Le seuil en chiffre d'affaires prévu à l'article 38 de l'ordonnance susvisée n'étant pas franchi, il convient de définir les marchés pertinents.
La filière canne-sucre-rhum dans les DOM est protégée par une fiscalité minorée, en accord avec les directives européennes 1992-83 et 1992-84. Jusqu'en 2002, il existe un droit d'accises réduit pour les rhums traditionnels produits dans les DOM et vendus en France. Seuls des contingents fixés réglementairement donnent droit à cet avantage fiscal, le rhum produit au-delà étant soumis aux droits usuels. Le total des contingents correspondant approximativement à la demande intérieure française, le rhum traditionnel produit sous contingent dans les DOM constitue l'essentiel de l'offre sur le marché français. Par conséquent, même si le rhum hors contingent est à l'évidence identique au rhum contingenté, l'existence même du système de contingents et la réduction de fiscalité associée conduisent à une différence de prix telle qu'il devient nécessaire de délimiter des marchés pertinents du rhum traditionnel contingenté des DOM: un marché de production, situé dans les DOM, et un marché de distribution au consommateur final, situé en métropole. En revanche, il n'y a pas lieu de distinguer plus finement entre les divers types de rhums composant ces marchés, ceux-ci étant très substituables entre eux. La définition retenue correspond à celle qui a été soumise par les parties.
Sur le marché de production, le nouveau groupe possède près de 30% des contingents. En termes de distribution en métropole du rhum contingenté, sa part de marché s'élève à [...] (1). L'opération est donc contrôlable au regard de l'article 38 de l'ordonnance susvisée.
L'opération notifiée s'inscrit dans la restructuration globale de la filière canne-sucre-rhum dans les DOM, à l'initiative et avec la participation de l'Etat. En effet, les prix à la production ont connu une baisse de l'ordre de 15 % en francs courants entre 1985 et 1996 pour le rhum contingenté, ce qui s'est traduit par des difficultés financières pour nombre de producteurs.

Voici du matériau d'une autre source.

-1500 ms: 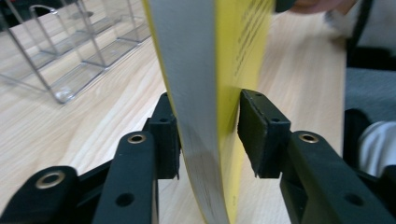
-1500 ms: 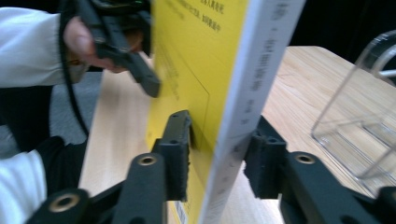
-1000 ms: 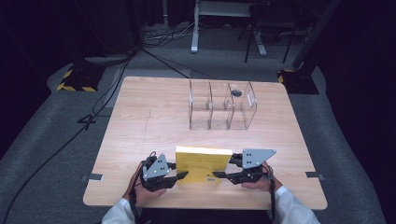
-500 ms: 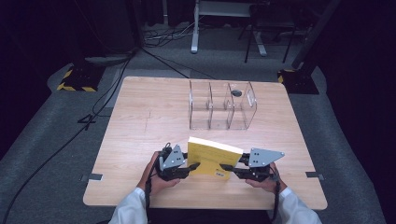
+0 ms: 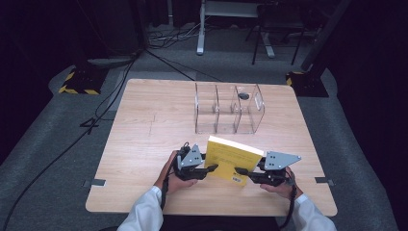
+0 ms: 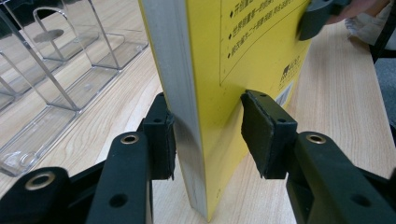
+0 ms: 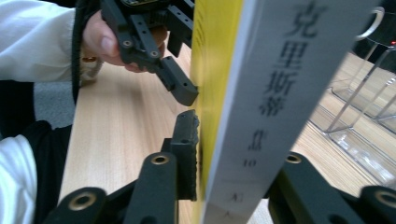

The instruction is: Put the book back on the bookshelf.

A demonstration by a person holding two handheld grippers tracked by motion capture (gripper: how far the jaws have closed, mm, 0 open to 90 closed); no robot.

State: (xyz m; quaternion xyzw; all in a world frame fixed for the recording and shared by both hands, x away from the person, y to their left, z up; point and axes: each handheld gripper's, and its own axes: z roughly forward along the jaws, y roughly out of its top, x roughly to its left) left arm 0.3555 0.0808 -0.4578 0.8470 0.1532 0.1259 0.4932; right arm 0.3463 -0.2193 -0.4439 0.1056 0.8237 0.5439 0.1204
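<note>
Yellow book (image 5: 232,160) standing on edge and tilted, near my side of the wooden table (image 5: 144,125), is what both my claws are working on. My left gripper (image 5: 207,169) sits at the book's left end; in the left gripper view its jaws straddle the page edge and the yellow cover (image 6: 233,70): the left pad (image 6: 164,140) lies against the pale page block, while the right pad (image 6: 262,135) stands a little off the cover, so this claw is spread around the book, not clamped on it. Those jaws have just been opening, with the book between them. My right gripper (image 5: 243,172) sits at the book's right end, by the spine. In the right gripper view the near pad (image 7: 187,154) presses on the yellow cover and the white spine with dark printed characters (image 7: 280,93) fills the gap to the other jaw, so this claw is closed tight on the book; its jaws have just been closing on it. My other claw (image 7: 180,91) touches the same cover farther along. Beyond the book, toward the table's far side, stands a clear plastic organizer (image 5: 228,108) with upright dividers, well apart from the book, and a small dark round thing (image 5: 243,96) lies in its right compartment
</note>
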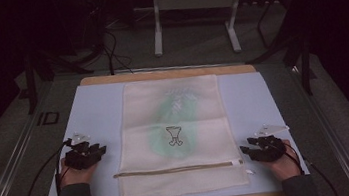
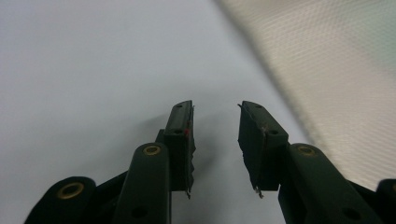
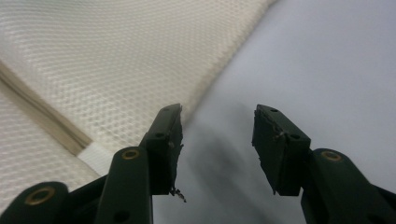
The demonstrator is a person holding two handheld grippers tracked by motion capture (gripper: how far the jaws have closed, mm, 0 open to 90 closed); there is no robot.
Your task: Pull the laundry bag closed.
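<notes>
Mesh laundry bag lies flat mid-desk, zipper toward 6 o'clock | left gripper at 9, right gripper at 3, both spread, empty | you likely start now: pinch mesh edge only, not the mat.

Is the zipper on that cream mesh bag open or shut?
Shut, apparently: the cream mesh laundry bag lies flat, its zipper a straight closed line, no gap.

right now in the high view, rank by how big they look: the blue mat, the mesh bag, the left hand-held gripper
1. blue mat, the largest
2. mesh bag, lying on the mat
3. left hand-held gripper, by far the smallest
</notes>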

Ceci a amené les pouvoirs publics à favoriser la création en 1996 d'un organisme interprofessionnel, le Conseil interprofessionnel du rhum traditionnel des DOM (CIRT) chargé de réguler les cours grâce à un contrôle quantitatif. La création de cet organisme s'est accompagnée d'un projet de restructuration de la filière, dont font partie le changement de contrôle de la SIS ainsi qu'une modification de l'actionnariat de la sucrerie de Gardel.

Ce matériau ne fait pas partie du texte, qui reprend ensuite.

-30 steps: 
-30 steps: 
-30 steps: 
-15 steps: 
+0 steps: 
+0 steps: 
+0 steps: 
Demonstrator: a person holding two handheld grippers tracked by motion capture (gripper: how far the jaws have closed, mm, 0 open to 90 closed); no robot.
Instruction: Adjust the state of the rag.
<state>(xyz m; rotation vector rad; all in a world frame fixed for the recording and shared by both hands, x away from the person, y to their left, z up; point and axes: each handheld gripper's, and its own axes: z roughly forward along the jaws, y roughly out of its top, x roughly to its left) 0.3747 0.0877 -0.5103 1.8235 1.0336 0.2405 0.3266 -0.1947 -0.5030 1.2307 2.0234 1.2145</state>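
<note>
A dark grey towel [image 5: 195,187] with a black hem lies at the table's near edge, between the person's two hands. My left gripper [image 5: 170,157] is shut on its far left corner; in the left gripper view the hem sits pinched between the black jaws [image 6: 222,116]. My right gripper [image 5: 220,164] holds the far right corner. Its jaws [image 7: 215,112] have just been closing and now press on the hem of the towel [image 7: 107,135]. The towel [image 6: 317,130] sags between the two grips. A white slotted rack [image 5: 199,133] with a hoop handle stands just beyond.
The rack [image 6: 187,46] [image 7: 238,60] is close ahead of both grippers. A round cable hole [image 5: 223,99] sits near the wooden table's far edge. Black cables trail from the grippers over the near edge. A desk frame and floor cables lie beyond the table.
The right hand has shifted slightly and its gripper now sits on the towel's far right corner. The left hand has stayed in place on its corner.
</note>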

La prise de contrôle d'un producteur de rhum par son principal distributeur pourrait avoir pour effet de fermer une partie du marché aux distributeurs concurrents. En l'espèce, l'opération emporte acquisition par la COFEPP des contingents de production attribués à la SIS.Sur le marché de la production, les additions de contingents ne conduisent pas à la création d'une position dominante. Sur le marché de la distribution en métropole, l'acquisition des contingents de la SIS, dont une partie seulement était jusqu'alors commercialisée par la COFEPP pourrait contribuer à accroître la position déjà prépondérante de cette dernière.
Afin de répondre à cette préoccupation, vous avez pris l'engagement, par lettre du 16 novembre 1998, de ne pas augmenter, par rapport à la situation antérieure, la part de votre groupe dans l'utilisation des contingents acquis lors de l'opération de concentration,
Cet engagement, au titre de l'article 40 de l'ordonnance susvisée, me paraît de nature à résoudre les problèmes de concurrence consécutifs à cette opération.

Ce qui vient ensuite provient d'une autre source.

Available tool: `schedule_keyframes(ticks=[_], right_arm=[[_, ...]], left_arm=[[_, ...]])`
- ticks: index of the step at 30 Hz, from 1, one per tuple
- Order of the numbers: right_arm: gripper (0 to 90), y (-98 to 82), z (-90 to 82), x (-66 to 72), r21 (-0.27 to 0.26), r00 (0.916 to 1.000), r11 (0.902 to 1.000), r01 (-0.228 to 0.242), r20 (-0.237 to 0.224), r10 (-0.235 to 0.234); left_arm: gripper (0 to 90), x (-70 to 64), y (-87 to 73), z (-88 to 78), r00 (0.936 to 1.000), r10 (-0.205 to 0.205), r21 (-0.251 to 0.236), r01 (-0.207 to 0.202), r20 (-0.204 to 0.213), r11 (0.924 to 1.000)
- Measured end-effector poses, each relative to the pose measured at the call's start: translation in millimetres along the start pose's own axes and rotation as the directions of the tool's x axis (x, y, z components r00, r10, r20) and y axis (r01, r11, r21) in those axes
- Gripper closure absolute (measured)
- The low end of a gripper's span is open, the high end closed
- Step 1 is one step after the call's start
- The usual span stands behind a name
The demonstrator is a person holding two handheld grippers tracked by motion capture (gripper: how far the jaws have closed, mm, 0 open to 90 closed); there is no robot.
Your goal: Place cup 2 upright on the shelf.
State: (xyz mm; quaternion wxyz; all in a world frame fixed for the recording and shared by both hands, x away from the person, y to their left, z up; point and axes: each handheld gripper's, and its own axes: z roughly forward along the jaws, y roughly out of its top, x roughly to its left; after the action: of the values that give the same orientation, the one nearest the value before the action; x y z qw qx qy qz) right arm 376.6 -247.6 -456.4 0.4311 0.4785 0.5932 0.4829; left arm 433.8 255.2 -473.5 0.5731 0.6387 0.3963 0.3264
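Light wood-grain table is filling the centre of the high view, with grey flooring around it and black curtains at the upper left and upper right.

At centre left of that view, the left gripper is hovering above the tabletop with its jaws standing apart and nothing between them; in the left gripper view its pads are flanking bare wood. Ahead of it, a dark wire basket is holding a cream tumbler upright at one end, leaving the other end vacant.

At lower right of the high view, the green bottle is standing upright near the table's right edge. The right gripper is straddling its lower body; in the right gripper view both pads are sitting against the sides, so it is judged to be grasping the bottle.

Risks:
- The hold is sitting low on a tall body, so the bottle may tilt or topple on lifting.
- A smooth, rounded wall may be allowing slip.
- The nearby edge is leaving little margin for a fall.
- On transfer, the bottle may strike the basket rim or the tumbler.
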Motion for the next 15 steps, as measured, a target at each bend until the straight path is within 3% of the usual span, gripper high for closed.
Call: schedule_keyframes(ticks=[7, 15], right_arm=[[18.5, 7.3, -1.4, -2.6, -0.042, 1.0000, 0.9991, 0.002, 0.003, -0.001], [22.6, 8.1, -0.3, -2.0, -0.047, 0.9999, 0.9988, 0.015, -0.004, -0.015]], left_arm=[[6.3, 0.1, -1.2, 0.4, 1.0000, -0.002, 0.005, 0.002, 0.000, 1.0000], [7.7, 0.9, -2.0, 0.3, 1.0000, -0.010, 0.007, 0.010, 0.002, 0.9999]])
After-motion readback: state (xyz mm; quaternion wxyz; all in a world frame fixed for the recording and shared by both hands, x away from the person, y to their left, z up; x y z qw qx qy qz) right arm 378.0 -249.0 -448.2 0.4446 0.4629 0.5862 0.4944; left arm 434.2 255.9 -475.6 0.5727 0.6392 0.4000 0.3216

Ainsi, après examen de ce dossier, et compte tenu des engagements que vous avez pris, je vous informe qu'il n'est pas dans mon intention de saisir le Conseil de la concurrence de cette opération.
(1) A la demande des parties notifiantes, la part du marché exacte a été occultée et remplacée par une fourchette plus générale (un peu plus de 50%).
Cette information relève du "secret des affaires ", en application de l'article 28 du décret n° 86-1309 du 29 décembre 1986, modifié par le décret n° 95-916 du 9 août 1995, avant-dernier alinéa.